Bugün 17 Ağustos Marmara Depremi’nin yıldönümü. Bu depremde resmi raporlara göre 17 bin 480 vatandaşımız yaşamını yitirdi, 23 bin 781 vatandaşımız yaralandı. 2010’da yayımlanan Meclis Araştırma Raporu’na göre ise 18 bin 373 kişi hayatını kaybetti, 48 bin 901 kişi yaralandı. Bu tarih deprem konusunda bir milat olarak kabul edilir. 99 sonrasında deprem yönetmeliği değişti, bu nedenle yapılan binaların kalitesi yükseldi. Gel gelelim 6 Şubat tarihli depremlerde, aradan geçen 24 yılda yapılan çalışmaların ne kadar yetersiz olduğunu gördük. 6 Şubat 2023’te meydana gelen depremlerde 50 bin 783 vatandaşımız hayatını kaybetti, 107 bin 204 vatandaşımız yaralandı. Maalesef olayları çabuk unutan bir ülkeyiz. Olayların yıldönümü geldiğinde hatırlıyoruz, aradan 3 gün geçince yine unutuyoruz. 6 Şubat Depremlerinin üzerinden de neredeyse 1 buçuk yıl geçti. Kentsel dönüşüm konusunda hala ciddi çalışmalar ortaya konulmuş değil. Deprem kuşağında olan bir ülkede yaşadığımızın farkına varıp, bu çalışmaların hızlandırılması gerekiyor. Depremin olacağını biliyoruz sadece ne zaman olacağını bilmiyoruz. Bunun farkında olmamız gerekiyor.

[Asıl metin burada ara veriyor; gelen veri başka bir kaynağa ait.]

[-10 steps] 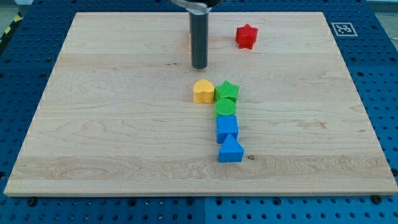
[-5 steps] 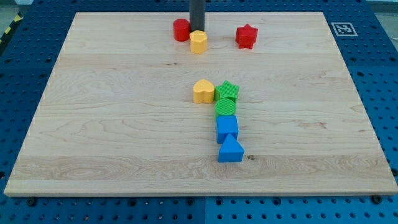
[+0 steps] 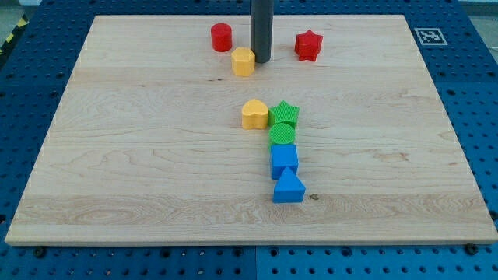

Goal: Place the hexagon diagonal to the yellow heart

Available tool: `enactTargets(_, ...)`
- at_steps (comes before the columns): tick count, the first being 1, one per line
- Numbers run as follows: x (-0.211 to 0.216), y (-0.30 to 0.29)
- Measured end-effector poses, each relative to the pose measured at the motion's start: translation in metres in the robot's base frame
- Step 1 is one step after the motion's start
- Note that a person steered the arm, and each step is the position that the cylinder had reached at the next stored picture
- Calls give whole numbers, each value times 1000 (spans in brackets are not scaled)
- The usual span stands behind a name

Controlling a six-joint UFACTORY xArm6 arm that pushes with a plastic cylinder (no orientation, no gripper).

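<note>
The wooden board (image 3: 117,155) is lying on a blue perforated table (image 3: 475,93). Wide bare wood is showing on the view's left and right of my tip (image 3: 261,61), and a bare band is lying between my tip and the cluster toward the view's bottom. The board's top edge is sitting near my tip.

The rod is standing upright, entering from the view's top edge. There are no jaws on this rig; the rod is ending in a plain round end.

The yellow hexagon (image 3: 243,61) is sitting just beside my tip on the view's left, apparently touching it. The red cylinder (image 3: 222,36) is sitting up and to the left of my tip, apart from it. The red star (image 3: 308,45) is sitting to the right of my tip, slightly higher, apart from it.

The yellow heart (image 3: 254,113) is lying well below my tip, touching the green star (image 3: 285,113) on its right. Below these, the ribbed green cylinder (image 3: 282,134), blue cube (image 3: 284,161) and blue triangle (image 3: 289,187) are forming a touching column.
</note>
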State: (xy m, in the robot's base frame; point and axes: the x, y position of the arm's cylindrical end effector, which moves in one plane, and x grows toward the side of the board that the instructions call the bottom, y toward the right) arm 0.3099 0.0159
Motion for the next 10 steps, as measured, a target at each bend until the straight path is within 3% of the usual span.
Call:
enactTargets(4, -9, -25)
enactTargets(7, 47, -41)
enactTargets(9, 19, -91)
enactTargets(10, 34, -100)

DÖNÜŞÜM İÇİN ÖNCELİKLİ YERLER BELLİ

Peki, Eskişehir özelinde duruma bakarsak ne yapmamız gerekiyor. Öncelik vermemiz gereken yerler belli. 1999 öncesi yapılmış olan, altında dükkan olan, alüvyon zemin üzerinde olan yüksek katlı yapıların risk olasılığı çok yüksek. Eskişehir’de yukarıda saydığım özelliklere sahip binaların birçoğu da bitişik nizamda inşa edilmiş durumda. Yunusemre Caddesi, Sivrihisar Caddesi, Atatürk Caddesi, Kızılcıklı Mahmut Pehlivan Caddesi, İsmet İnönü Caddesi, Cengiz Topel Caddesi, Şair Fuzuli Caddesi, Kırım Caddesi’nde yapılan binalar bu tanıma uyuyor. Bu caddelerin hepsi de şehir merkezinde. Olası bir depremde bu caddelerde yıkılacak binalar, geçiş yollarını kapatarak arama kurtarma faaliyetlerinin yürütülmesini de büyük sekteye uğratır. Kentsel dönüşüm bu caddeler üzerinde yoğunlaşmalı. Yukarıda yazdıklarımı yetkililer bilmiyorlar mı, elbette biliyorlar. Kentsel Dönüşüm konusunda tüm Türkiye’de sıkıntılar var. Mülk sahipleri ile anlaşılmadığı sürece dönüşüm çok zor bir hal alıyor. Mahkemeler uzun sürüyor. Bu konuda da net bir çalışma gerçekleştirilmeli ve kentsel dönüşümün önü açılmalı.

RİSKLİ KAMU BİNALARI HIZLA YENİLENMELİ

Bunlar dışında nerelere öncelik verilmeli derseniz, kamu kurum ve kuruluşlarının binaları derim. Eskişehir’de birçok kamu binasının riskli olduğu belirtiliyor. Birkaç okul binası bu nedenle yıkıldı ve dönüşüme gidiliyor. Hastane binaları incelenmeli, risk altında olanlar yenilenmeli. Buna özel hastaneler de dahil çünkü deprem sonrası aktif olması, ayakta kalması gereken en önemli binalar hastaneler. Camiler de incelenmeli ve depreme dayanıksız olanlar tespit edilerek güçlendirme ya da yenileme çalışmaları yapılmalı. Niye derseniz, depremde binası yıkılan vatandaşları nereye yerleştireceksiniz. Ya okullara ya da camilere yerleştirilecek. Dediğim gibi mülkiyet kanunu nedeniyle kentsel dönüşümde bir takım zorluklar yaşanıyor. En azından mülkiyetin sorun olmadığı, kamunun elinde olan bu binalar, hızlı bir şekilde incelenip dönüştürülebilir. Depremin felakete dönüşmemesi elimizde, yeter ki bilime uygun bir şekilde hazırlıklar yapılsın.